Schlafbeere oder im Sanskrit Ashwagandha: Hier handelt es sich tatsächlich nicht um einen Pilz, sondern um eine Heilpflanze, die jedoch oft in Kombination mit Heilpilzen zu finden ist. Zu den zugeschriebenen Effekten zählen der Abbau von Stress und die Förderung von Vitalität. Die Wirkung soll anhand der adaptogenen Eigenschaften das Wohlbefinden steigern und den Umgang mit Stress verbessern. Durch die Kombination mit den bereits genannten Pilzen wie Reishi oder Cordyceps kann die entspannende Wirkung verstärkt werden.

Vorsicht bei medizinischem Einsatz

Trotz aller genannten Vorteile ist Vorsicht geboten, wenn es um eine reine Verbindung zwischen Pilzen und Medizin geht. So wird davon abgeraten, Pilze in Eigenregie als Therapiemassnahme zu verwenden. Die Gründe hierfür liegen auf der Hand: Da sie neben den toxischen Wirkungen auch nach wie vor zu den Nahrungsergänzungsmitteln zählen, unterliegen sie bei der Herstellung keinen festgelegten Kriterien oder analytischen Prüfungen. Somit ist nicht nachvollziehbar, was sich in den Kapseln oder Pulvern tatsächlich befindet. Gerade die Produkte aus Asien können durch gesundheitsschädliche Stoffe wie Aflatoxinen und andere giftige Pilzsubstanzen verunreinigt sein. Darüber hinaus ist es wichtig zu wissen, dass jegliche Studien – zumeist aus Asien stammend – bisher an Tieren oder im Labor durchgeführt wurden; daher ist offen, ob beim Menschen dieselben Ergebnisse zustande kämen.

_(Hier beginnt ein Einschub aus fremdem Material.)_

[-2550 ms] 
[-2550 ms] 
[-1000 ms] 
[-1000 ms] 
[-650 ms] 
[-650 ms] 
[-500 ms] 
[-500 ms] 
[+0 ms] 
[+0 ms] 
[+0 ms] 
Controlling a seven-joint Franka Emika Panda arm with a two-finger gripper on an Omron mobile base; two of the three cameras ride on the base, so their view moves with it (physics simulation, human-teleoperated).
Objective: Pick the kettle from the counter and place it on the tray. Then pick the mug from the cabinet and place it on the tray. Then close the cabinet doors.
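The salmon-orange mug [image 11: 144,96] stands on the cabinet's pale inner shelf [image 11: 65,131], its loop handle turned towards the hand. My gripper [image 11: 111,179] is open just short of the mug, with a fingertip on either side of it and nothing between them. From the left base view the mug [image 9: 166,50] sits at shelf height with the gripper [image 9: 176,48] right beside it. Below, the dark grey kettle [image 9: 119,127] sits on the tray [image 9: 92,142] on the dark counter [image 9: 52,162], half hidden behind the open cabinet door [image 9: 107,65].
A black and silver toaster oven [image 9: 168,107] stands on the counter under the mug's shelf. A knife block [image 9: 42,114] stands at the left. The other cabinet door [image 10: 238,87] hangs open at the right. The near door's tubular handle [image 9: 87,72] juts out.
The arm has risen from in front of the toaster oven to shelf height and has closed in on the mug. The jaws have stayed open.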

Ashwagadha steht in einem kleinen Topf und liegt getrocknet in einem Haufen nebendran.

Ashwagandha ist auch als Winterkirsche bekannt. Bild: govindjangir / Depositphotos

Auch wenn positive Effekte einiger Pilzarten bereits von Verbraucherinnen nachgesagt worden sind, so fehlen nach wie vor Studien hierzu, um die Wirkungen zu spezifizieren und unerwünschte Nebenwirkungen auszuschliessen. Dazu müssten sämtliche Pilzarten, welche langfristig nicht als Lebens-, sondern als Arzneimittel eingesetzt werden sollen, bezüglich ihrer Wirksamkeiten und Unbedenklichkeit anhand eines speziellen Zulassungsverfahrens und entsprechend den Regelungen des Arzneimittelgesetzes geprüft werden. Generell gilt, dass es in vielen Ländern verboten ist, krankheitsbezogene Werbung für Nahrungsergänzungsmittel zu tätigen, solange die erforderlichen Studien und Zulassungen nicht vorliegen. Somit sind Verbraucher gewarnt, aufgrund der Bewerbung im Internet Vitalpilze unmittelbar mit einer medizinischen Wirkung in Verbindung zu bringen.